┌──

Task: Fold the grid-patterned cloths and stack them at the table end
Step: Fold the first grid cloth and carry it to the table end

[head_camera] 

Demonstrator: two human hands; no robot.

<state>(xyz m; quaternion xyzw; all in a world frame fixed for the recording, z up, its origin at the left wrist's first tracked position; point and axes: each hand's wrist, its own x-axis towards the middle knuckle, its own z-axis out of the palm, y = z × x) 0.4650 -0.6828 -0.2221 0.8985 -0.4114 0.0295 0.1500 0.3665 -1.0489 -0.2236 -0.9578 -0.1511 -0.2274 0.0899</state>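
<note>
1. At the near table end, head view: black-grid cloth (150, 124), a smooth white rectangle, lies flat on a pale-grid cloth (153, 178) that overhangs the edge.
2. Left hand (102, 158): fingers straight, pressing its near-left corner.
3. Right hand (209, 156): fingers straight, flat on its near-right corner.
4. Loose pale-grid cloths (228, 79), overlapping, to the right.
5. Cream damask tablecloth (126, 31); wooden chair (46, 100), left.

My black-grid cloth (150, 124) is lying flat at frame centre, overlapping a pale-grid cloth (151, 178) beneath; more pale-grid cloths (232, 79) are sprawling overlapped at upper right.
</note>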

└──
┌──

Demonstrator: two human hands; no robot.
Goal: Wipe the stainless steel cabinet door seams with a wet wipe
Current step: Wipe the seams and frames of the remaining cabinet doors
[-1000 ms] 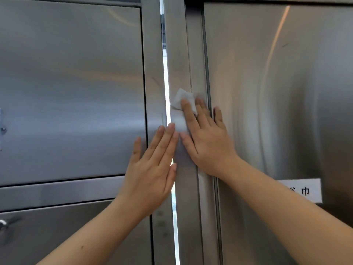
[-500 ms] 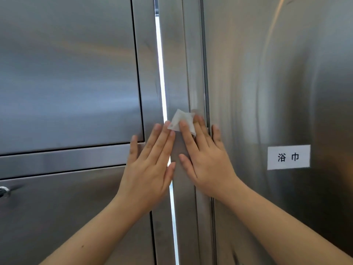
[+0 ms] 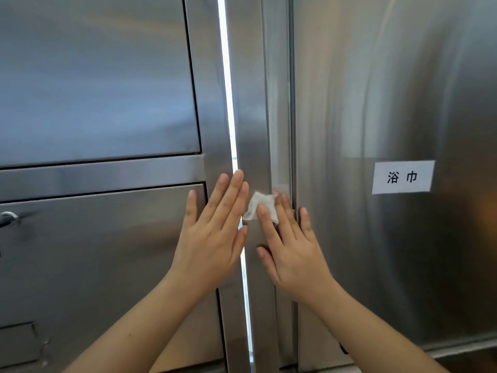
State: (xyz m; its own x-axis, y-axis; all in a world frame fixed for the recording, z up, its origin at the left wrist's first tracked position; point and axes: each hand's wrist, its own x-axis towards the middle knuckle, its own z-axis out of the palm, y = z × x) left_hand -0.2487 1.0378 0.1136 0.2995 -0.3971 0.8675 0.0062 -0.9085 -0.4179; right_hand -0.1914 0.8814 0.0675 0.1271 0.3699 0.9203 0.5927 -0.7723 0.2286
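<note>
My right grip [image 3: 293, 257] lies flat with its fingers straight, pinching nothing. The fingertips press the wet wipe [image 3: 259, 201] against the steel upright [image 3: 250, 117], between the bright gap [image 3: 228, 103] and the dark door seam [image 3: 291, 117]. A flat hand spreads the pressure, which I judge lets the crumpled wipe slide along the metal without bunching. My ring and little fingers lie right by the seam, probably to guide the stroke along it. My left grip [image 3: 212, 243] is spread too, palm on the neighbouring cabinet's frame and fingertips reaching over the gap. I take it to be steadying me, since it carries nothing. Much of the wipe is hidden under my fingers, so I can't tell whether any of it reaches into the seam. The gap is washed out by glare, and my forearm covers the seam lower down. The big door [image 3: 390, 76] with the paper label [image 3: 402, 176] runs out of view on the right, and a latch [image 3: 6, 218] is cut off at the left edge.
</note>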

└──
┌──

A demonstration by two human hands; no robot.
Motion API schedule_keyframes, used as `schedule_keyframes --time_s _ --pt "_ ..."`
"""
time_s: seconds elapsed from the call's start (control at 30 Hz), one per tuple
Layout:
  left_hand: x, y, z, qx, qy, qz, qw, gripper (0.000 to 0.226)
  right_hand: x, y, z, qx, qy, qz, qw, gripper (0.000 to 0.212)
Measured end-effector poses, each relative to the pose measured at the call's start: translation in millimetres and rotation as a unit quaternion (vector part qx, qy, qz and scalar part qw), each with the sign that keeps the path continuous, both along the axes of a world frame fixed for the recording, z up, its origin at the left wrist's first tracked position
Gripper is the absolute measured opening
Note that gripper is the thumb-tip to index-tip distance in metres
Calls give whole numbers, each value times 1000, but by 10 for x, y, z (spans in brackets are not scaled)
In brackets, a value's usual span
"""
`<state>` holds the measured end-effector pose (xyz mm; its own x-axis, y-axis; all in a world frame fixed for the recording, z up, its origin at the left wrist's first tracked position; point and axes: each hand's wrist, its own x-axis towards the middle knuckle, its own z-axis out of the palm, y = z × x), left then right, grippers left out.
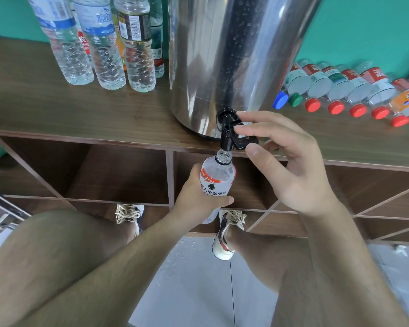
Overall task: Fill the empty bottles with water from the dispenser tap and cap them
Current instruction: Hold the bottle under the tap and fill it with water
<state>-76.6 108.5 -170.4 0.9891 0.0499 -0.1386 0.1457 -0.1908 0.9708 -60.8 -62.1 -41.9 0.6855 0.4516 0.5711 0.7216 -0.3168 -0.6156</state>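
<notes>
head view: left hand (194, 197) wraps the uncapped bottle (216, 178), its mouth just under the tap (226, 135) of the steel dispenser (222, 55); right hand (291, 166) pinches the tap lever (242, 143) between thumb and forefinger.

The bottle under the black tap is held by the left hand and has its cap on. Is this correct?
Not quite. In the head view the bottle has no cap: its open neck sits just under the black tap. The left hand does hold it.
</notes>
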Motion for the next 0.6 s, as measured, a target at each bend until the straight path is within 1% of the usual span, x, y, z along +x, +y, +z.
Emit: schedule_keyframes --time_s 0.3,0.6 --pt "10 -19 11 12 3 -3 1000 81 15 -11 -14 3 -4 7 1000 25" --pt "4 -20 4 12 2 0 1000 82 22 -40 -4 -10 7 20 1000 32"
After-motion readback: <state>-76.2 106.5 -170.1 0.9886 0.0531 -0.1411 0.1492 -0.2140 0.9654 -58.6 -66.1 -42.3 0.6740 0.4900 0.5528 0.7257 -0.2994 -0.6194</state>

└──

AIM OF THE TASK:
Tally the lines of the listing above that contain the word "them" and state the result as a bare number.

EXERCISE OUTPUT:
2